筋トレにおけるオーバーワークは存在します。
ウエイトトレーニングのやりすぎは、筋肉にとっては逆効果。
筋力低下や疲労しやすくなったりとマイナスな影響を及ぼすので、停滞気味の方やなかなか疲れが取れなくなってきたと感じる方にはトレーニング頻度の見直しをおすすめします。
今回は筋トレにおけるオーバーワークと改善方法について紹介します。
目次
筋トレにおけるオーバーワークとは?
筋トレのやりすぎによって、疲労回復が追い付かずに慢性的な疲労感を続いたり、筋力の低下や停滞している状態をオーバーワークと呼んでいます。
上記以外にも、間接に疲労が溜まったり、神経伝達物質が不足している状態などはオーバーワークとなります。
毎日同じ部位に強い刺激を与えたり、痛みを伴うパンプアップを続けるとオーバーワークに繋がりやすいです。
また、過度な追い込みは怪我の原因にもなりえます。
オーバーワークの改善方法
セット数を減らす
一度のトレーニングで追い込みすぎている場合は、セット数を減らすことで解消できます。
トレーニング頻度を空ける
ハードなトレーニングを連続して行っている場合、少し日数を空けてトレーニングを行うことで解消できます。
度合いにもよりますが、1日休んだり1週間休んだりと、完全に休養を取ってみるのも効果的です。
分割トレーニングを取り入れることで、連日同じ部位が追い込まれるのを防ぎ、適度な休養に繋がります。オーバーワークは嫌だけど毎日トレーニングしたい方におすすめです。
関節の疲労や神経伝達物質の不足の場合
関節に疲労が溜まっていたり、神経伝達物質が不足している場合は少しの休養では完全に回復することができません。このような場合は思い切って完全休養を取るのがおすすめです。

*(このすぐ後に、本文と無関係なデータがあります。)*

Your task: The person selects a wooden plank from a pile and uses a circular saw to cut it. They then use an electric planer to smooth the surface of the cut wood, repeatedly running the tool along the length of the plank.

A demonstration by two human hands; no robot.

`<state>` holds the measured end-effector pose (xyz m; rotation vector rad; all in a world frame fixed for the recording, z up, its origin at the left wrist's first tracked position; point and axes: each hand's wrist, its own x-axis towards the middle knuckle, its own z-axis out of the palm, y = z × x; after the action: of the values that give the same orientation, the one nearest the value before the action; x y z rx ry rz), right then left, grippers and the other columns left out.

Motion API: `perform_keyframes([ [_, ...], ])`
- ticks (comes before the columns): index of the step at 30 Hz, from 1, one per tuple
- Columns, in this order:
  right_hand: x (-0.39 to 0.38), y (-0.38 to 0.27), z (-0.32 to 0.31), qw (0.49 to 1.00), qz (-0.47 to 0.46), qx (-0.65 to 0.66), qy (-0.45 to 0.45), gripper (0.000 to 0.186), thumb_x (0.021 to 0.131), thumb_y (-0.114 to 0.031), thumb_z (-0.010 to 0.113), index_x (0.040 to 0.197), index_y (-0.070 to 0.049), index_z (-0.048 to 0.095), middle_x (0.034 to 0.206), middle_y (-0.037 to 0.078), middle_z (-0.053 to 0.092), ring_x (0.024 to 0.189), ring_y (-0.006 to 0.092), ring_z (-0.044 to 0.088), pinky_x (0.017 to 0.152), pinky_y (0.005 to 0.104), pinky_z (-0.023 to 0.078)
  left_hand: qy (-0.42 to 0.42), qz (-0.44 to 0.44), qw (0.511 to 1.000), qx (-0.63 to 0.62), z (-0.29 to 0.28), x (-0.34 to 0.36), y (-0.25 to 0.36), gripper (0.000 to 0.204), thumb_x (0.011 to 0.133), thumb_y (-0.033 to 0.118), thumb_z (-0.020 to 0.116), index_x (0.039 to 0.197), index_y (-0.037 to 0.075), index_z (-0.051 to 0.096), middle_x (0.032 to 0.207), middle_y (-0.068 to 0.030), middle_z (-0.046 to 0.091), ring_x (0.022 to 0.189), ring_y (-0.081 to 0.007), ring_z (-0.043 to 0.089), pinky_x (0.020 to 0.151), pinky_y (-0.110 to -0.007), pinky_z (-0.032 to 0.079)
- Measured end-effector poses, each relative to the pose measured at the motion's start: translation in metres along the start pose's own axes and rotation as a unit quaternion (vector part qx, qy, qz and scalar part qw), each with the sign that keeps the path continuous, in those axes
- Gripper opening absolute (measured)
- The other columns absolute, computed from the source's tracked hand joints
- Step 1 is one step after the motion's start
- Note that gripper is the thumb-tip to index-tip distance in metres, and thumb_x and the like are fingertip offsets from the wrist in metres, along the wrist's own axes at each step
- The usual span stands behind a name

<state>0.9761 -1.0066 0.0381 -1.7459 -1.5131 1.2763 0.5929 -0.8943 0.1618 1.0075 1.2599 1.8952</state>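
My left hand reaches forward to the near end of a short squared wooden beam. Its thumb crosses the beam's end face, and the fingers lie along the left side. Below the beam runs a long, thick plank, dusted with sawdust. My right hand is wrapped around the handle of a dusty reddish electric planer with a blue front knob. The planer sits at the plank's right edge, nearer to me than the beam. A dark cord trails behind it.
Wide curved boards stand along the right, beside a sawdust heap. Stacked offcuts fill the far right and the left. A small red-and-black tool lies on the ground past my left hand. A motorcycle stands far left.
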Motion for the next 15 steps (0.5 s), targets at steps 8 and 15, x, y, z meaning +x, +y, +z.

風邪などの病気の時と同じように、基本ゆっくりと休むのがいいでしょう。
長期間休んでも大丈夫?
1~2週間程度の休養であれば、完全に休んでも大丈夫です。落ちたとしても筋力やパフォーマンスの低下は微々たるものです。1か月以上休む場合は筋肉量や筋力は低下しますが、2週間程の休養であれば問題ないと考えていいでしょう。
また、数週間休んで身体がしぼんだように見えるのは、水分の減少が大部分を占めます。筋肉量自体はさほど減少していませんので、トレーニングを再開し適度に栄養摂取をすれば、すぐに元に戻ります。
ちなみに完全に身体を動かさない場合、1日あたり0.3%~0.6%程、筋肉と筋力は低下します。日常生活で軽く体を動かすだけでも筋肉には刺激が与えられているので、実際のところ普通の休養であれば、もっと小さな数値になります。
おわりに
トレーニングを続けていて、なかなか疲れが取れなかったり伸び悩んだりするのはオーバーワークが原因かもしれません。
オーバーワークが原因の場合は、セット数を減らしたりトレーニング頻度(間隔)を空けることで解消できます。
どうしても停滞が続く場合は、数日だけでもいいので完全休養を取ってみましょう。適度に休みが得られた後にトレーニングを再開すると、成長を感じやすくなったりすることがあります。筋肉は1~2週間程度の休みでは、ほぼほぼ減少することはありませんので思い切って休養を取ってみるといいです。
ひと昔前の話だと、筋トレにおけるオーバーワークは無いという方が多かった印象を受けますが、最近では筋トレにおけるオーバーワークはあるという方が多くなってきており無視できないものになってきました。これを機にトレーニングライフを見直してみるといいかもしれません。